Hybreed

Red Harvest

Cold Dark Matter Records – 2016
par Simon, le 30 juin 2016
8

Si le métal apparaît souvent comme une musique de niche en raison de sa violence et de son amour pour la discrétion (jusqu’à un certain stade), que peut-on dire à propos du métal industriel, sinon que ses formes et son esthétique rebutent un maximum ?

Si on admet aisément que des groupes comme Godflesh, Blut Aus Nord, Nine Inch Nails ou Ministry ont trouvé une place bien au chaud dans nos collections de disques, difficile de ne pas associer le métal-industriel à des choses plus crasseuses comme Fear Factory, Static-X, Rob Zombie ou Rammstein. Des gros riffs synthétiques, des guitares-basses qui claquent comme des bugs dans la matrice, des références steampunk plus ou moins cachées, le recours à des synthétiseurs (certains iront même jusqu’à y foutre des beats drum’n’bass) et à des batteries cliquées ; soit autant de griefs qui rendent difficile l’approche de cette musique par quelqu’un de bon goût.

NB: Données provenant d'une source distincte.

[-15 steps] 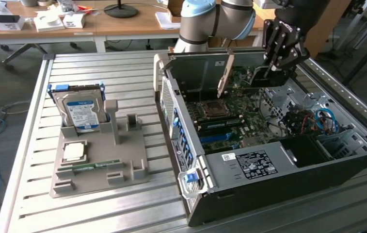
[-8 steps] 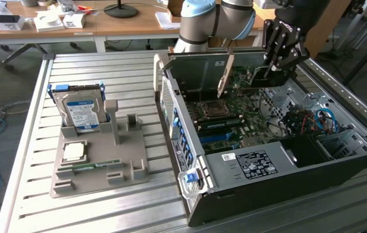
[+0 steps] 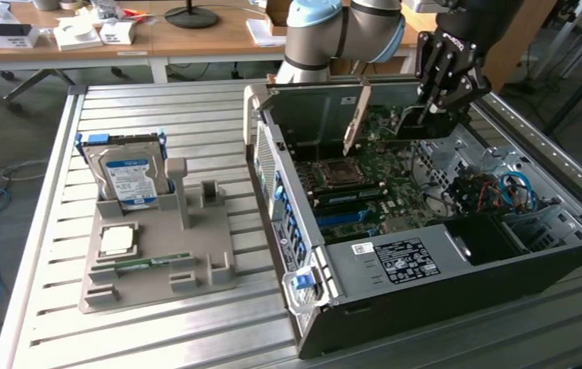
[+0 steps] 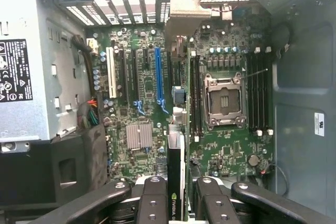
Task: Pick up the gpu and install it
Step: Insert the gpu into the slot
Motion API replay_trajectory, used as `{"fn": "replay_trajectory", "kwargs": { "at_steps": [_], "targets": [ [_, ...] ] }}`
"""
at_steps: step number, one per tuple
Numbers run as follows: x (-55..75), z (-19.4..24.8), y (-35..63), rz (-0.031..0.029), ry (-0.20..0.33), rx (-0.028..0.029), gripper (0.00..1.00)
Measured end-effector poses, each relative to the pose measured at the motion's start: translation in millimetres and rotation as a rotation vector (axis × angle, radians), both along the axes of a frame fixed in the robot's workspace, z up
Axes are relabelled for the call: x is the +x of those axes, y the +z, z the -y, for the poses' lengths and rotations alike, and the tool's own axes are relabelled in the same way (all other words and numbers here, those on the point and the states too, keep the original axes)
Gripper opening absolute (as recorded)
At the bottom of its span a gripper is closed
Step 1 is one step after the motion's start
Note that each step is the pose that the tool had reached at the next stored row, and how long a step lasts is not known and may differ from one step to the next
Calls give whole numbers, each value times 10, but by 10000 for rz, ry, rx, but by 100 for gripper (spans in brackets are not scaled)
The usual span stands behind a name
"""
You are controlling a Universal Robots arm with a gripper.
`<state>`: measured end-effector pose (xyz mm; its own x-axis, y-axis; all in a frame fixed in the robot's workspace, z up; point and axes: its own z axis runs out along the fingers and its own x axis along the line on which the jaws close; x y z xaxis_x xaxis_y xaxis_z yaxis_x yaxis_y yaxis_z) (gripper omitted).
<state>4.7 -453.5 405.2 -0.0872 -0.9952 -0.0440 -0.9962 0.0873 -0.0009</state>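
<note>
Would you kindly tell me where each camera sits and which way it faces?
Exterior view: off the arm, raised, looking down at the table and open computer case; arm and pincer show.
Wrist view: on the wrist, facing the motherboard; pincer fingers grip the gpu.
Shared: computer case, motherboard, CPU socket.

The counter here is bare metal, ribbed all over with parallel slats, pale grey. Two things sit straight on it. Toward the exterior view's left is a grey moulded parts holder. Close beside it toward the right, with a narrow strip of slats between them, is a black desktop computer case, laid on its side, open side up.
</note>
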Motion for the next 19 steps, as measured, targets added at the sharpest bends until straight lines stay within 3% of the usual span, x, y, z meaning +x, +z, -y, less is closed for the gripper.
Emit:
{"fn": "replay_trajectory", "kwargs": {
  "at_steps": [12, 19],
  "targets": [
    [0, 153, -73, -37, 1, 3, 26],
    [0, 160, -76, -43, 1, 2, 26]
  ]
}}
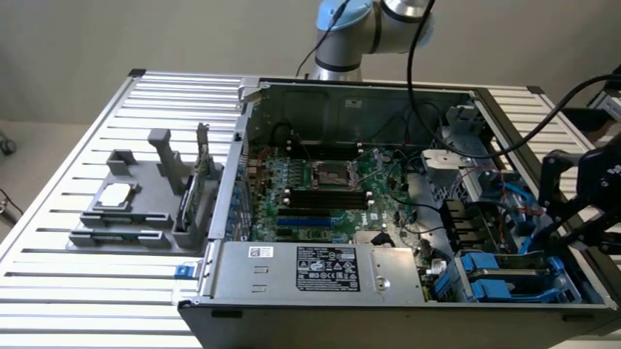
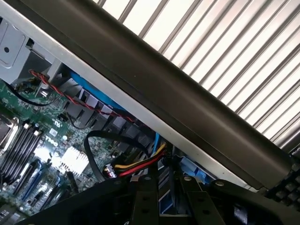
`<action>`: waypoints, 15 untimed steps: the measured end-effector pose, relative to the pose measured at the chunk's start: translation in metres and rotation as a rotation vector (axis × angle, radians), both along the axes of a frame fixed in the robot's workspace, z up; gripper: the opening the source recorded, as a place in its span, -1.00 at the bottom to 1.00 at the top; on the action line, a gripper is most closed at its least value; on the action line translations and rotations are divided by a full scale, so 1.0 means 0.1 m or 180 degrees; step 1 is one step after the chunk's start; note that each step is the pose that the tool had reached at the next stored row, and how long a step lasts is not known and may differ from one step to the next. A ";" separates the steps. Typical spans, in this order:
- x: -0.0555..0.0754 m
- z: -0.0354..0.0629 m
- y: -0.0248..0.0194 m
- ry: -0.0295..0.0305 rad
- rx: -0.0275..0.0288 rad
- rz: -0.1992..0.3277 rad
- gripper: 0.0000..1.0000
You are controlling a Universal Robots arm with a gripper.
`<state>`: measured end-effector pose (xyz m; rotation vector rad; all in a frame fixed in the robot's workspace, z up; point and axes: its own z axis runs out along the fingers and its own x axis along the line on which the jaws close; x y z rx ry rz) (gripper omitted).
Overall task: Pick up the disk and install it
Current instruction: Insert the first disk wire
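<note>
The disk (image 2: 164,190) shows edge-on as a thin blue-framed slab between my two black fingers (image 2: 143,204), so my gripper (image 2: 165,197) is shut on it. In the exterior view my gripper (image 1: 551,234) hangs over the open computer case's side at the exterior view's right. It holds the disk (image 1: 534,246) tilted above the drive bay, where blue carriers (image 1: 495,280) sit. Most of the disk is hidden by the fingers.
The open computer case (image 1: 233,182) lies on a slatted metal table (image 1: 87,145), with its motherboard (image 1: 321,196) and cables exposed. A long grey box with a sticker (image 1: 321,273) fills the near side. A grey fixture (image 1: 126,222) at the exterior view's left holds a small silver chip (image 1: 115,195).
</note>
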<state>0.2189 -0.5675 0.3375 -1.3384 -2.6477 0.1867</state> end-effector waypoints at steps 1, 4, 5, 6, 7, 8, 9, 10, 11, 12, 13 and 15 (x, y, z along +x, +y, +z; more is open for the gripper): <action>0.01 -0.002 0.000 0.0010 0.0023 0.0000 -0.51; 0.05 -0.005 -0.007 0.0024 0.0133 0.0000 -0.51; 0.06 -0.006 -0.012 0.0031 0.0162 0.0000 -0.51; 0.06 -0.005 -0.018 0.0036 0.0170 0.0000 -0.51; 0.08 -0.006 -0.026 0.0040 0.0171 0.0000 -0.51; 0.10 -0.005 -0.033 0.0045 0.0171 -0.0001 -0.51; 0.12 -0.006 -0.038 0.0048 0.0171 -0.0001 -0.51; 0.13 -0.006 -0.046 0.0049 0.0171 -0.0001 -0.51; 0.13 -0.005 -0.056 0.0049 0.0171 -0.0001 -0.51; 0.13 -0.005 -0.065 0.0051 0.0171 -0.0002 -0.51; 0.14 -0.005 -0.073 0.0058 0.0171 -0.0002 -0.51; 0.14 -0.005 -0.079 0.0064 0.0171 -0.0001 -0.51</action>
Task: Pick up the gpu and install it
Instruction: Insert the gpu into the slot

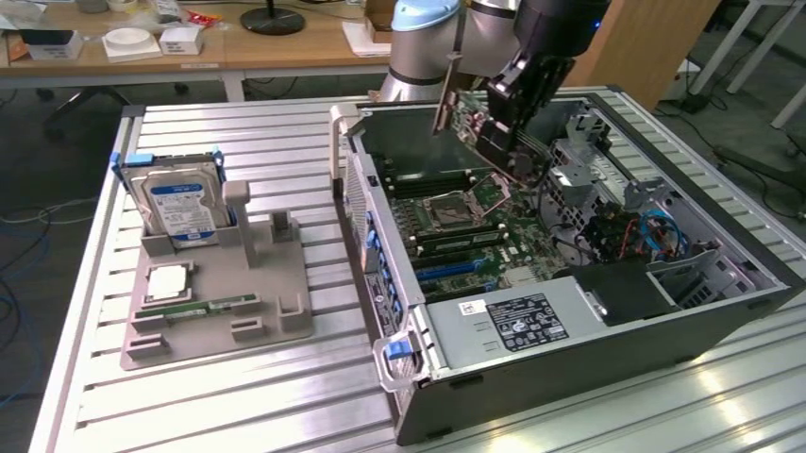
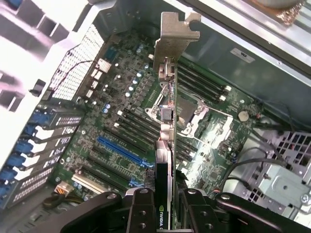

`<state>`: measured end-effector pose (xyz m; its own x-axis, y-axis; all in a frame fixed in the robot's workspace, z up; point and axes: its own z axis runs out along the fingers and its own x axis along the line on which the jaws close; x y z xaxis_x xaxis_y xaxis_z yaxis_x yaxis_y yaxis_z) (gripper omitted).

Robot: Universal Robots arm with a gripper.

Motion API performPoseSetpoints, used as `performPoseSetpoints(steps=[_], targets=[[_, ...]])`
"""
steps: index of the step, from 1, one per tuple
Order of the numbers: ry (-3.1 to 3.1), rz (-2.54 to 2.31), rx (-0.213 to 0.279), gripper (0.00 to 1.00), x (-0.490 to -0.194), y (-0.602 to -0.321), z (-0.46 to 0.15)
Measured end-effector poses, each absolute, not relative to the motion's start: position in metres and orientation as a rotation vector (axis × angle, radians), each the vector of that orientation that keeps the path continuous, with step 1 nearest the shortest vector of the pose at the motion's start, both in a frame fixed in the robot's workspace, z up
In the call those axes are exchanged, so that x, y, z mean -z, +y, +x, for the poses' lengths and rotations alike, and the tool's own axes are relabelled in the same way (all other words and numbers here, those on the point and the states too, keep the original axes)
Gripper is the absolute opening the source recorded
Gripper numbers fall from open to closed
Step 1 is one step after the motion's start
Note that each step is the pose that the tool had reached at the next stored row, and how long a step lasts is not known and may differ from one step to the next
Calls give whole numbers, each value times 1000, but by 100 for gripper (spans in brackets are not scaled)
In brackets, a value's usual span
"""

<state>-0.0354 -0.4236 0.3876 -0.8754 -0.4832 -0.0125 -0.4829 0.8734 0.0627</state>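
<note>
The gpu (image 2: 166,97) is pinched edge-on by the hand (image 2: 165,206) and is held tilted in the air over the motherboard (image 2: 116,121) of the open case (image 1: 567,359). Its bracket (image 2: 177,36) is pointed away from the hand. The case is set on the counter (image 1: 252,396).

Slatted table (image 1: 252,406); computer case (image 1: 567,377); grey holder (image 1: 271,283)
</note>
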Motion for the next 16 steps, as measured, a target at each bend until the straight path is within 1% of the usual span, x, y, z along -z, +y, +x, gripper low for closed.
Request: performPoseSetpoints(steps=[16], targets=[[-2886, 1205, 98, 26, -387, -424, -35]])
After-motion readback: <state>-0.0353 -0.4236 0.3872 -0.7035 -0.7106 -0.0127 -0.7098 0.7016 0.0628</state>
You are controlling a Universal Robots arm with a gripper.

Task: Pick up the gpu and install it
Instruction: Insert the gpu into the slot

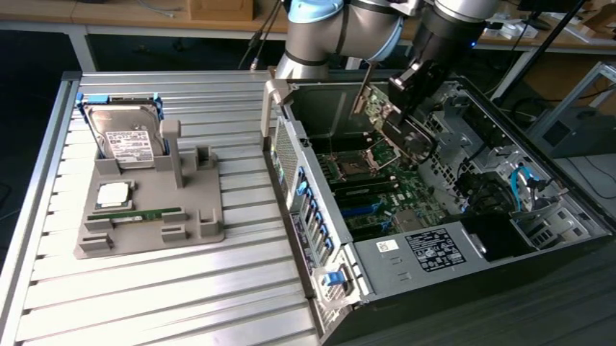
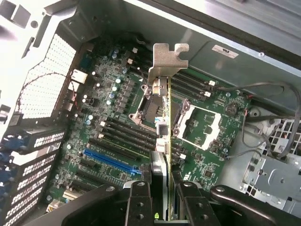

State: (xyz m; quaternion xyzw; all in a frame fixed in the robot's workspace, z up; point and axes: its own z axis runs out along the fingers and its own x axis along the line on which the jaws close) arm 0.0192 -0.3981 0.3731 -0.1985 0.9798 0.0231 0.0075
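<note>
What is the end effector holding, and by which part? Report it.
The end effector grips the gpu by the end opposite its silver bracket.

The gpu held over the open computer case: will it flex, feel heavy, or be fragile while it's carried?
Probably stiff: the gpu runs straight, edge-on, out of the gripper with no sag. Likely light for its size, being a thin board. Its silver bracket juts at the free end, so it might snag the case.
</note>
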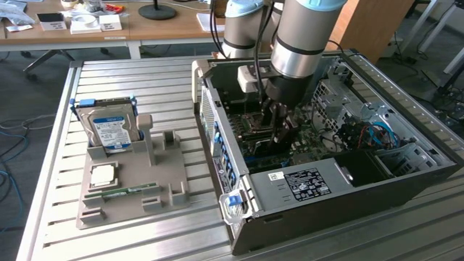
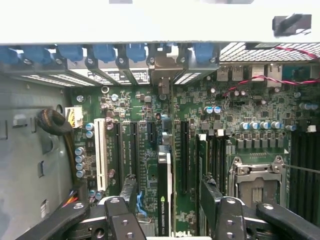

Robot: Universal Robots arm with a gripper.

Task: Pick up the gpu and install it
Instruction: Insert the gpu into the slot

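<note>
The gpu (image 2: 164,192) stands on edge in a motherboard slot inside the open computer case (image 1: 348,185). I see it from above as a narrow black and green strip, and its silver bracket (image 2: 162,75) reaches the case's rear wall. My gripper (image 2: 168,185) is open and straddles the card, with one black finger (image 2: 129,192) on each side and a gap between each finger and the card. In the exterior view the gripper (image 1: 279,133) hangs low inside the case over the motherboard.
A grey parts holder (image 1: 130,187) lies on the slatted table at the exterior view's left. It carries an upright hard drive (image 1: 108,128), a processor (image 1: 101,174) and a memory stick (image 1: 127,191). Case walls, the power supply (image 1: 305,182) and cables (image 1: 366,136) crowd the arm.
</note>
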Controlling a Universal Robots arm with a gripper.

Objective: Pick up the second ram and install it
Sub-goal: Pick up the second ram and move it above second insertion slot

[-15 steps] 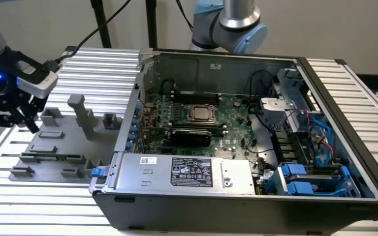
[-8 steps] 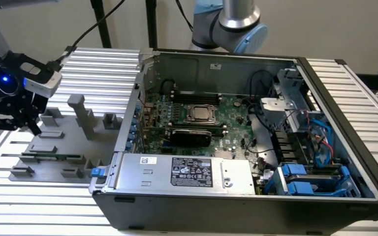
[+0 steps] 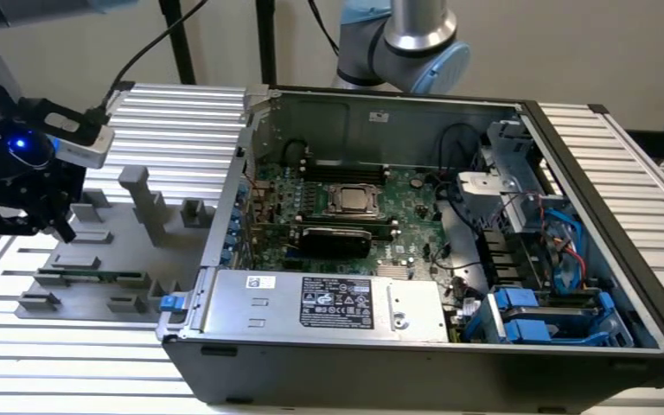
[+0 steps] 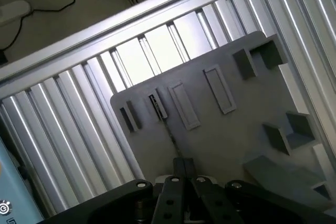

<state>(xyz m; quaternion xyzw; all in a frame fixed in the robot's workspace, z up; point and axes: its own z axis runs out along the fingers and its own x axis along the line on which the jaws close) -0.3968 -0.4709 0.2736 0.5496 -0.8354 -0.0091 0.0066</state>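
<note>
The second ram [image 3: 90,277] is a thin green stick lying along a holder on the grey tray [image 3: 107,252], at the exterior view's left. In the wrist view the ram [image 4: 169,132] appears edge-on as a thin line on the tray [image 4: 226,140]. My gripper [image 3: 44,229] hangs just above the tray, over the ram's end farther from the case, apart from it. Its fingertips [image 4: 185,167] stand together, shut, with nothing seen between them. The open computer case [image 3: 309,363] lies beside the tray, its motherboard [image 3: 407,194] exposed.
Grey posts and blocks [image 3: 138,194] rise from the tray between my gripper and the case wall [image 3: 231,216]. A wide black bar [image 3: 332,233] crosses the motherboard. A second robot arm [image 3: 418,39] stands behind the case. Ribbed aluminium table [image 3: 67,363] surrounds everything.
</note>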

Pourtant, et c’est bien le cas ici, certaines œuvres du genre fascinent. Ce Hybreed de Red Harvest est de celles-là. Sorti originellement en 1996 sur Voices of Wonder, le troisième album des Norvégiens ne connaîtra jamais vraiment le succès auquel on le destinait. De manière très étrange et alors que le groupe ne cessera de gagner en popularité par la suite, Hybreed restera toujours comme le sommet indépassable d’une formation qui deviendra très rapidement sa propre caricature. Ce disque divise et pose toujours débat sans qu’on en comprenne véritablement la raison. À nos yeux, Hybreed incarne une sorte de perfection dans le monde méconnu du métal-industriel, un équilibre parfait des qualités que le genre a à proposer, toutes rassemblées sans devoir nécessairement forcer le cliché pour convaincre.

Hybreed est tout d’abord un disque qui prend son temps - 80 minutes, tout de même. S’il prend son temps, c’est qu’il a des choses à proposer. Beaucoup de choses à proposer et parfois dans des genres un peu épars. On affronte souvent des monolithes de doom lent au goût d’acier, simples dans leurs structures, joués avec des guitares qui vont à l’essentiel et un chant magnifiquement en phase avec sa musique ; parfois on se prend dans les dents des titres plus rapides (la filiation avec Godflesh sera ici la plus évidente) pour un résultat quasiment hardcore du meilleur effet.

Narration obscure oblige, on a même droit à des litanies dark-ambient futuristes (le final quasiment acid de « In Deep » = <3) qui s’étendent à l’infini et à des effets électroniques discrets mais pertinents. Le coup de force de Hybreed tient donc dans l’équilibre de tout ça, dans le regroupement d’éléments divers, parfois répétitifs, sur un disque qui s’impose au final comme une chevauchée sombre et épique au pays de Néo et Morpheus. Une vraie belle histoire, certainement trop discrète au regard du succès qu’elle a collecté auprès de la scène à l’époque, et qui ressort des cartons pour se payer une deuxième jeunesse. Plus excitant encore qu’un livre dont vous êtes le héros.